**What is required**: Would you restate each line of the data below word for word, without its pictures?

**Information supplied**:
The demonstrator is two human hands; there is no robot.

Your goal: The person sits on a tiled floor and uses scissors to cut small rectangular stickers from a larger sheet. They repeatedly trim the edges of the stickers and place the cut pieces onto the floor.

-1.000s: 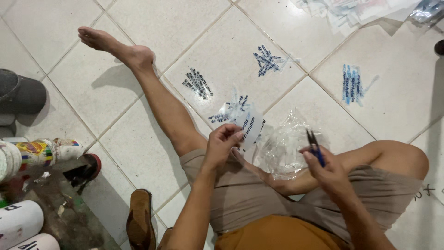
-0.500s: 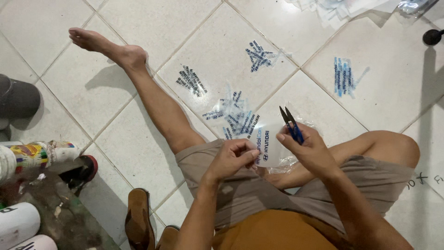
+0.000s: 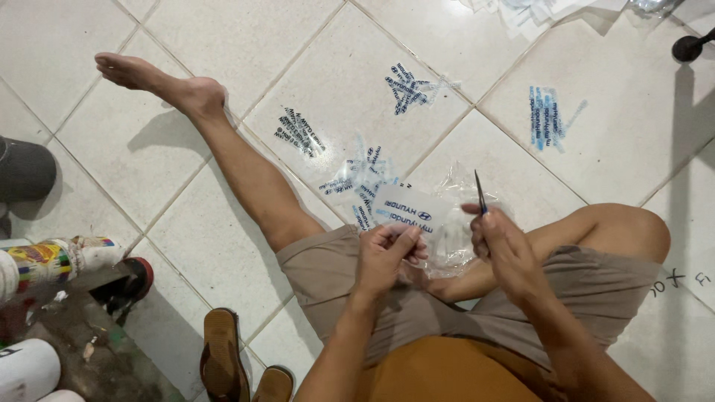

**Completed task**:
The demonstrator is two human hands; there is no robot.

Your goal: The person sits on a tiled floor and uses scissors to cut small rectangular stickers from a larger sheet. They repeatedly trim the edges of the stickers and place the cut pieces onto the floor.

-1.000s: 
-0.500s: 
+0.000s: 

Nothing else belongs in this output.